[Action item]: Transcribe each line below without altering anything.
____ Input data
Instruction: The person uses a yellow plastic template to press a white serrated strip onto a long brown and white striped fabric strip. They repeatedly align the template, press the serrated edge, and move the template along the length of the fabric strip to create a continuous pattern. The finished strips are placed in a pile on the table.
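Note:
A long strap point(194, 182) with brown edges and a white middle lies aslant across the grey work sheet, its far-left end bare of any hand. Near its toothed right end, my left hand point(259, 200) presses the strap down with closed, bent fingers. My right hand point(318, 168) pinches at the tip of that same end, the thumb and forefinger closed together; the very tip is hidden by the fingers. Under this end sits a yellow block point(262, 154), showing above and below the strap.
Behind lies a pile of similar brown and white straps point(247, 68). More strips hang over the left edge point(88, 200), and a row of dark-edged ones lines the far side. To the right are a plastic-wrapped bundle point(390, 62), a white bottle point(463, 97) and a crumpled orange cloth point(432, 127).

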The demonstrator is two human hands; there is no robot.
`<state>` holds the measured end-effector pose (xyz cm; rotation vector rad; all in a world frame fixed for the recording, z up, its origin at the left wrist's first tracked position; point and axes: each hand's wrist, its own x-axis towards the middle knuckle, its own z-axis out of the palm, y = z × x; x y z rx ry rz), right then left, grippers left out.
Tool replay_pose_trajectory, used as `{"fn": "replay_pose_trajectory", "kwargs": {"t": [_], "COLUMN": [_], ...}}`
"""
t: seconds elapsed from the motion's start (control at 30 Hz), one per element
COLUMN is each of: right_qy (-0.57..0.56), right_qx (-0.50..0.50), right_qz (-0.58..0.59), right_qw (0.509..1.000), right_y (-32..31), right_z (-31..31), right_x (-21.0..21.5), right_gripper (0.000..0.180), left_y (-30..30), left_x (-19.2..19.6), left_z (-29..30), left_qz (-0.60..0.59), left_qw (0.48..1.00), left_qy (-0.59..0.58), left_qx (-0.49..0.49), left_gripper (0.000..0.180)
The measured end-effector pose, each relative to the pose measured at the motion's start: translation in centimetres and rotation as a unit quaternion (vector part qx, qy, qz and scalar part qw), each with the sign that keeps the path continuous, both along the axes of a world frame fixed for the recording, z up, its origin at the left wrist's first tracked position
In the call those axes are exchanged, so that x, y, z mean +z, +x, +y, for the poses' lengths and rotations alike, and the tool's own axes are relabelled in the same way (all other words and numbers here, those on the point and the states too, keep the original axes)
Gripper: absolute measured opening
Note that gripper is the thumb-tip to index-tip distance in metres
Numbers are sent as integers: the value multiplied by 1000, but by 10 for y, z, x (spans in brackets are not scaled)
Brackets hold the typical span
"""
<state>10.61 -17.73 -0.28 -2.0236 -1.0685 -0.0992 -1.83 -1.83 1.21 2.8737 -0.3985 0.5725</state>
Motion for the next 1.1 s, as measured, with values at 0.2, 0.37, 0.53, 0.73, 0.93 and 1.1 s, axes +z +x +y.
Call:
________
[Response below]:
Instruction: The person uses a yellow plastic template to press a white serrated strip onto a long brown and white striped fabric strip. They repeatedly align the template, press the serrated edge, and move the template along the length of the fabric strip to create a continuous pattern. The finished strips are placed in a pile on the table.
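Note:
A long strap point(194, 182) with brown edges and a white middle lies aslant across the grey work sheet, its far-left end bare of any hand. Near its toothed right end, my left hand point(259, 200) presses the strap down with closed, bent fingers. My right hand point(318, 168) pinches at the tip of that same end, the thumb and forefinger closed together; the very tip is hidden by the fingers. Under this end sits a yellow block point(262, 154), showing above and below the strap.
Behind lies a pile of similar brown and white straps point(247, 68). More strips hang over the left edge point(88, 200), and a row of dark-edged ones lines the far side. To the right are a plastic-wrapped bundle point(390, 62), a white bottle point(463, 97) and a crumpled orange cloth point(432, 127).
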
The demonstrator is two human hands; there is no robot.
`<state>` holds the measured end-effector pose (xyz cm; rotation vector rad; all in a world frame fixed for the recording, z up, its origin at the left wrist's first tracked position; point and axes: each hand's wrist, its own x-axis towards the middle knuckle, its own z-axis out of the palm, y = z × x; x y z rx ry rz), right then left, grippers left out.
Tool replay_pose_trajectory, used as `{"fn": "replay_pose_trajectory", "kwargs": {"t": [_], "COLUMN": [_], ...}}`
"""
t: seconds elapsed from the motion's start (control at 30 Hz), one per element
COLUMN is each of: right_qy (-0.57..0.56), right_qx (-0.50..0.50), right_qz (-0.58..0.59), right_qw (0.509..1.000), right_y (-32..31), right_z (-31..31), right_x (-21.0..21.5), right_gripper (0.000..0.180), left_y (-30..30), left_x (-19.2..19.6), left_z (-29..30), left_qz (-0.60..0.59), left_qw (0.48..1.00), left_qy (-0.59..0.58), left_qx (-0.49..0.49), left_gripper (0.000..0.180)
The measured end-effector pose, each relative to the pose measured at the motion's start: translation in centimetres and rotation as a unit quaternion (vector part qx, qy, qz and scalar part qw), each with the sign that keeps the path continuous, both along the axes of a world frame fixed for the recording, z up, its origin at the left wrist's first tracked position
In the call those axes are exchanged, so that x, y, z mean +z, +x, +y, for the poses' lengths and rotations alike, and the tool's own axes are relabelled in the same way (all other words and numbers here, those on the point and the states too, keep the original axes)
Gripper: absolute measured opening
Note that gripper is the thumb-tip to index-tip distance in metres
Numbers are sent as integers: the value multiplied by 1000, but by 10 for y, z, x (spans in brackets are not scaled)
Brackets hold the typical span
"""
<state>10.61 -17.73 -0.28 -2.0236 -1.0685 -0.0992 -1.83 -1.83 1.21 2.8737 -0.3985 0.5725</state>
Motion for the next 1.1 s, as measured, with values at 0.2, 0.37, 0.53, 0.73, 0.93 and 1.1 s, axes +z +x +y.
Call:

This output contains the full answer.